As predicted, psycholinguistic variables also contributed to correctly naming odors. Most importantly, odors with high-frequency labels were named correctly more often than odors with low-frequency labels upon first response. This confirms the hypothesis that there is a frequency effect at work in odor naming. This study is the first, to our knowledge, to demonstrate a label frequency effect for odor naming. The frequency effect only appeared for first responses, but not for responses produced thereafter, in line with results from picture-naming studies that show the frequency effect is short lived (e.g., Jescheniak & Levelt, 1994). However, this could be considered surprising, as odor perception itself has a longer time course than visual processing of pictures (Keetels & Vroomen, 2012; Khan & Sobel, 2004), which could mean that we would be less likely to uncover frequency effects for odor naming. But this was not the case. Characteristics of the odor label did influence odor naming. We matched odors for the length of their labels as well as concreteness ratings. However, there was a difference in the age of acquisition between conditions that was confounded with frequency. So the results from Experiment 1 could be explained as the result of the frequency of odor labels or the age at which the labels were learned. We come back to this after Experiment 2.

Based on the familiarity and frequency ratings of the two sets of odors (high vs. low label frequency), we believe the differences we find can indeed be attributed to properties of the odor label and not to characteristics of the odors themselves. As far as can be determined, the odors in our study were equally discriminable across frequency conditions (cf. Chrea, Valentin, Sulmont-Rossé, Hoang Nguyen, & Abdi, 2005). Some of the odors used in the current study appear in previous tests of odor identification and naming too (e.g., Doty, Shaman, & Dann, 1984; Hummel, Sekinger, Wolf, Pauli, & Kobal, 1997; Kobayashi, Saito, Kobayakawa, Deguchi, & Costanzo, 2006; Cho, Jeong, Lee, Hong, Yoon, & Kim, 2009)—this includes odors with high-frequency labels (coffee, mint, fish) as well as odors with low-frequency labels (anise, cinnamon, turpentine). Importantly, odors with low-frequency labels in our study were rated as both more familiar and more frequently occurring, so properties of the odor are not confounded with odor label properties.

If odor naming is influenced by the odor label (i.e., its frequency), do other psycholinguistic variables also play a role? Aside from word frequency, another factor that influences word production is semantic context. When semantically related pictures (e.g., animals or fruits) are presented consecutively (versus intermingled) for multiple trials, they are named slower (Damian et al., 2001; Kroll & Stewart, 1994), and with increased error rates (Vitkovitch, Humphreys, & Lloyd-Jones, 1993). While this effect has been shown for visual stimuli, we do not know whether it plays a role in other modalities, such as olfaction. It is possible there would be a higher likelihood of interference and problems in naming odors, since the difference between oranges and lemons, for example, is generally perceived to be smaller in smell than in vision (see Schab & Cain, 1991). This is likely to increase competition between related candidates, the cause of semantic interference (Levelt, Roelofs, & Meyer, 1999; Xavier-Alario, Segui, & Ferrand, 2000).
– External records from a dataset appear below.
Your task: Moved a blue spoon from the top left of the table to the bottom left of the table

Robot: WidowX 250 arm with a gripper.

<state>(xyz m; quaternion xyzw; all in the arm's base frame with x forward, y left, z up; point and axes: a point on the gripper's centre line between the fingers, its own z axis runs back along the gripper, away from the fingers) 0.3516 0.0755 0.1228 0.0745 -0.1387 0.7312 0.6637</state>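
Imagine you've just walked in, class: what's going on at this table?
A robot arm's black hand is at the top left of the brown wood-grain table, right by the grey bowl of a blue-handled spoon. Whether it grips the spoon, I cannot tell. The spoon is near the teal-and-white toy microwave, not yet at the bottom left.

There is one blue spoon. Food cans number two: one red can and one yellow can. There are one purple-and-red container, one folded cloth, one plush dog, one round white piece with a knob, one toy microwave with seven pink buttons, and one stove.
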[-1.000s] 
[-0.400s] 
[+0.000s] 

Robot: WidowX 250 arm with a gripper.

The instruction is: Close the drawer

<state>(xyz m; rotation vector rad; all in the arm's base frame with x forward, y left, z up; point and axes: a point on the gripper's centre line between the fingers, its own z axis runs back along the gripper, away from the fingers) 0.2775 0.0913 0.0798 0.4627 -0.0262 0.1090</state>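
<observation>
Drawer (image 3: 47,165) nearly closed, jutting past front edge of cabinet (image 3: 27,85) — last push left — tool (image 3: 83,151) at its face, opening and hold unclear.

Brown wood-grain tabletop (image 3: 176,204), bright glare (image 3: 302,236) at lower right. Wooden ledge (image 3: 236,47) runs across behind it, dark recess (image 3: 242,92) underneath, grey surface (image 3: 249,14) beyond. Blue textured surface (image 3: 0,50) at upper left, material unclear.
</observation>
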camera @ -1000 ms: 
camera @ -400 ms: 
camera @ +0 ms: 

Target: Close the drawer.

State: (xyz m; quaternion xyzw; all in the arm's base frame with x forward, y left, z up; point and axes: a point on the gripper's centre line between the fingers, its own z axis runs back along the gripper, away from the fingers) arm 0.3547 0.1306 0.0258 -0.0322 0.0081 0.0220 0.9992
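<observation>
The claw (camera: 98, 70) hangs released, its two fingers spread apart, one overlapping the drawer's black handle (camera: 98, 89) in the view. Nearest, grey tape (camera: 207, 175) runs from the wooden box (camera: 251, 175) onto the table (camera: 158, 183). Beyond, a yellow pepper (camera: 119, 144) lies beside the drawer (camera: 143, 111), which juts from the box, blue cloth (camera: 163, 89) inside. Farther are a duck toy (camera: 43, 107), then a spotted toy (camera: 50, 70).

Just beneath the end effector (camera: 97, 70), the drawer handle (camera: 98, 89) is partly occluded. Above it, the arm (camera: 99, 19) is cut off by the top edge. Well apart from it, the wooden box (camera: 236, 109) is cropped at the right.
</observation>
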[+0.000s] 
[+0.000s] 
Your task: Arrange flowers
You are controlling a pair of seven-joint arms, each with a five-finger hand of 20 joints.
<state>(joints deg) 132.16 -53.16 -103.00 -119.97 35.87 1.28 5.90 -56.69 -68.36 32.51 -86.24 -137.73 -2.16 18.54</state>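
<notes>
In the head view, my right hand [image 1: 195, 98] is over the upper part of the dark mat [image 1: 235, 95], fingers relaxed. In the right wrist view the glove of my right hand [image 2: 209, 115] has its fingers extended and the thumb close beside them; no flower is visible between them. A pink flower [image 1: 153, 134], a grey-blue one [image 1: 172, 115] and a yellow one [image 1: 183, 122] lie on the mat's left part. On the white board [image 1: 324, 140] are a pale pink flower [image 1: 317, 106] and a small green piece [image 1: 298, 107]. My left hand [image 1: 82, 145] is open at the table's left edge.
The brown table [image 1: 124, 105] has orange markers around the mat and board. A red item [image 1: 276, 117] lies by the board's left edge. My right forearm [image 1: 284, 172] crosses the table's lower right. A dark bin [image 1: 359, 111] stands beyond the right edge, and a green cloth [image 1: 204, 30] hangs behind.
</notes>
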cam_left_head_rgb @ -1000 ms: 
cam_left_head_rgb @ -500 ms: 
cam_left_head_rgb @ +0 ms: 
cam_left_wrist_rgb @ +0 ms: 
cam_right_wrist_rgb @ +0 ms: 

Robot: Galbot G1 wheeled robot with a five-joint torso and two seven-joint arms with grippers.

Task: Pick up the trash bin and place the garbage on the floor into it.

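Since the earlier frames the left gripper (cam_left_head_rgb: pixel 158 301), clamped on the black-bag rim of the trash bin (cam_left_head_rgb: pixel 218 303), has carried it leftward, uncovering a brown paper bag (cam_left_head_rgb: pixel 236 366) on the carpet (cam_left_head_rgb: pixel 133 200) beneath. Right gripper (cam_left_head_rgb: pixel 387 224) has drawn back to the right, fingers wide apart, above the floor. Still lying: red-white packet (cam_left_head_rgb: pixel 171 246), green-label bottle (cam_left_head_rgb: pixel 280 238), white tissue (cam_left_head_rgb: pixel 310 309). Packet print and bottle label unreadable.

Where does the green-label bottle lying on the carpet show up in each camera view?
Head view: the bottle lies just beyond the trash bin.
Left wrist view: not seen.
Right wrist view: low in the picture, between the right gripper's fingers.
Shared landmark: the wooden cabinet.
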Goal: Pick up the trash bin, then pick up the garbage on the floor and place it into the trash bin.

We therefore investigated whether semantic context also influences odor naming. We conducted a second experiment to investigate this issue. The dimensions along which odors are perceived are poorly understood. Even so, edibility is often shown to be important (Ayabe-Kanamura, Kikuchi, & Saito, 1997; Schiffman, Reynolds, & Young, 1981; and Experiment 1 above), so the semantic context we manipulated was edibility. Most semantic interference studies in the visual domain include categories like “food,” “fruit,” or “vegetables” (e.g., Costa, Alario, & Caramazza, 2005; Damian et al., 2001; Jescheniak, Matushanskaya, Mädebach & Müller, 2014; Kroll & Stewart, 1994). Interfering distractors in these studies are always other food items, whereas distractors from other categories are inedible objects. Based on these previous studies, we predicted consecutive odors would be named correctly more often when presented in a semantically unrelated context (i.e., an edible odor followed by an inedible one) than in a semantically related context (e.g., a series of edible odors).

Experiment 2

Method

Participants

Participants were 40 native speakers of Dutch (Mage = 24.3 years old, SD = 7.3, range: 18–65 years), recruited through the Radboud University participant system. There were 20 participants in each experimental condition, with equal numbers of males and females. Participants gave written consent before the experiment and were paid €15.

Stimuli

Twenty-four odors (see Appendix Table 11) were selected such that their veridical labels were either high or low frequency, but also that the words denoted either edible or inedible objects. The odors were presented in 500-mL opaque white plastic squeezy bottles. Participants could not see the odor object but could smell the odor by squeezing the bottle.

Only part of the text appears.